Task description | Write out the whole listing again, exactly as given.

Input data |
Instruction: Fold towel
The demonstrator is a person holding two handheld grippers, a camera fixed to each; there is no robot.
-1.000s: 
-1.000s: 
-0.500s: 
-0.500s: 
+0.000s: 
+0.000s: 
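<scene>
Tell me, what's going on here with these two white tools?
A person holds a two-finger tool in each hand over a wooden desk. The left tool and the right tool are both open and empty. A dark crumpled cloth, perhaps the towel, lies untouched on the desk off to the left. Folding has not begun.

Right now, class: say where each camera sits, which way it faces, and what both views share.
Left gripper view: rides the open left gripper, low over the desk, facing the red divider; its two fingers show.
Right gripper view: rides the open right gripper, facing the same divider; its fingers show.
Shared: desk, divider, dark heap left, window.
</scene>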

Answer to this exercise |
Instruction: Fold towel
The demonstrator is a person holding two handheld grippers, a camera fixed to each; there is no robot.
-1.000s: 
-1.000s: 
-0.500s: 
-0.500s: 
+0.000s: 
+0.000s: 
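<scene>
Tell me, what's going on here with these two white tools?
A person holds a two-finger tool in each hand over a wooden desk. The left tool and the right tool are both open and empty. A dark crumpled cloth, perhaps the towel, lies untouched on the desk off to the left. Folding has not begun.

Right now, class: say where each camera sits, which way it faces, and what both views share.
Left gripper view: rides the open left gripper, low over the desk, facing the red divider; its two fingers show.
Right gripper view: rides the open right gripper, facing the same divider; its fingers show.
Shared: desk, divider, dark heap left, window.
</scene>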

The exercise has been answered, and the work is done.